# Cajun Archery looking for 2010 Bowfishing Pro-staff



## [email protected] (Jan 17, 2005)

As the Cajun Archery Pro-staff coordinator, I will begin taking applications for our 2010 staff on Monday, December 14. Resume's and materials may be emailed to me at [email protected] for consideration. Previous staff members will be given first chance to fill available spots, but all spots will be competively filled. Spots are not unlimited and great interest has been shown for our staff positions already.

To qualify, individuals must be able to promote Cajun Archery and the sport of bowfishing in a positive manner at all times. Staff must be willing to submit reports of activities as well as photographs on a regular basis.

Some points to consider:

1. Promotion of Cajun and bowfishing does not necessarily mean participating and/or winning bowfishing tournaments. There are many other means of promotion, including, but not limited to, seminars, written articles, internet presence, television/video appearances, and photographs. 

2. Cajun does have a youth staff and we encourage anyone that knows a youth that may be a good fit to put us in touch with them. 

3. The deadline for submission is Dec 21 and offers wil be sent out no later than the 28th. My goal is to have the staff finalized by the end of December.

4. I will not accept questions or applications via pm's on this or any other web forum. If you have any questions please email me at the addy given above. 


Thanks,
Robin Parks
Cajun Archery Pro-staff Coordinator


----------



## [email protected] (Jan 17, 2005)

Some common questions I am getting:

q. _Can I send my stuff snail mail?_
a. Yes, but I far prefer email. I can provide a mailing addy if necessary.

q. _I have never won a tournament. Is it possible for me to get on staff?_
a. Yes. Many other factors may come into play.

q. _Are all staff offers the same?_
a. No. I develop offers based on what I think the staff member brings to the table. Therefore, I ask that all offers be kept confidential.

q. _Are you considering women?_
a. Absolutely. There is no reason a female bowfisher cannot be on staff. In fact, like youths, I am hoping to see more females apply.

q. _If I make it, what do I get?_
a. As said, all staff rewards can differ. In general, staff will be given an allowance amount in which they can order Cajun equipment up to that amount and at discount after their allowance is used up.

q. _Will I be able to serve on other pro-staffs at the same time?_
a. Yes, provided the other company(s) are not a conflict of interest or competitor of Cajun. If a conflict arrises, you will be asked to make a choice. I am available to help you make determinations if you are not sure.

q. _I have heard that some comapnies never seem to get their product out to their staff.
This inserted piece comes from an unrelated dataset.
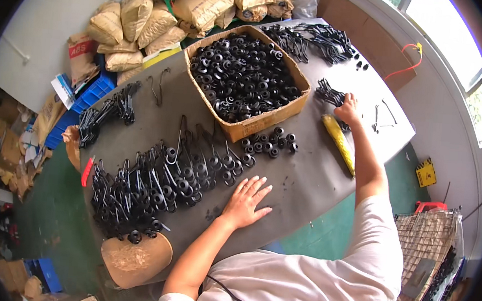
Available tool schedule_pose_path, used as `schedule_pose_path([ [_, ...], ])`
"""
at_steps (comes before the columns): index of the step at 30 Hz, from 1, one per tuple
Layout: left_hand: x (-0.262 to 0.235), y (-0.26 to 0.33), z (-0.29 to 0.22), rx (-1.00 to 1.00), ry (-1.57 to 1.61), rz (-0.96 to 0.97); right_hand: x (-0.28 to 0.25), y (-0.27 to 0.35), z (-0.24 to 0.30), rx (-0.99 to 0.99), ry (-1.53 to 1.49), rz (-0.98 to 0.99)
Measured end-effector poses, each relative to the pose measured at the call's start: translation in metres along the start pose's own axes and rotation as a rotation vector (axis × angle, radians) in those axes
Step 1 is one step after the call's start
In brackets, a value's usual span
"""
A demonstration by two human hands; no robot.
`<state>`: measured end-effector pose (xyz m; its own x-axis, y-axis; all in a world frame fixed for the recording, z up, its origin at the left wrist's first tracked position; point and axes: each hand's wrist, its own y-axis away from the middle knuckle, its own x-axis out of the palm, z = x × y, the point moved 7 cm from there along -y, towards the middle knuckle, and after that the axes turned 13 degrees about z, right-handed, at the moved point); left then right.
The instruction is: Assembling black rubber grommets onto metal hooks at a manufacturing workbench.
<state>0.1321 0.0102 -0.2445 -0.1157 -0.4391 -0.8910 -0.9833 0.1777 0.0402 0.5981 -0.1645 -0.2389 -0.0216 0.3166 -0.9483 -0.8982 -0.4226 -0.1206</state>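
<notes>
My left hand (246, 201) lies flat on the counter (307, 178), palm down, fingers spread wide, holding nothing. My right hand (348, 109) is stretched to the far right, fingers curled down onto a small bundle of black wire hooks (330, 93); can't tell if it's actually gripping any, knuckles hide the tips.

Key relation: that bundle sits right under and just left of the right hand, touching it, wires running roughly left-right. Right hand is on it; left hand is well apart, near side.

Outward from the left hand: just left and far of the fingertips, a big spread of assembled hooks w/ black rings (159, 183), running diagonally toward the near left. Loose black rings (270, 141) lie between the hands, beside a cardboard box (266, 118) full of the same rings. A yellow tool handle (338, 141) lies near the right forearm, long axis near-far. More wire hooks (312, 40) at the far edge, another batch (108, 109) far left.
</notes>
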Motion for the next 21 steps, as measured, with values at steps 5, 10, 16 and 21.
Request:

Can I be sure if I apply and make it that my efforts will be rewarded?_
a. Absolutely! Each and every Cajun staff member over the last two years has been taken care of, in most cases above what their contract called for. I would tell you to contact any past staff member and ask them what they think.

q. _I may be able to get a couple stores to carry Cajun equipment. Is that helpful?_
a. Absolutely! Dealer recruitment is a responsibility of staff when the opportunity is present.

q. _It seems like a lot of guys from my area are already on staff. Will this hurt my chances?_
a. Honest answer is "perhaps". We want to keep a staff that represents the entire country. If a given geographic area already has staff coverage, a person may loose out to a person located elsewhere even if they are equal in qualifications. This should not keep you from applying though!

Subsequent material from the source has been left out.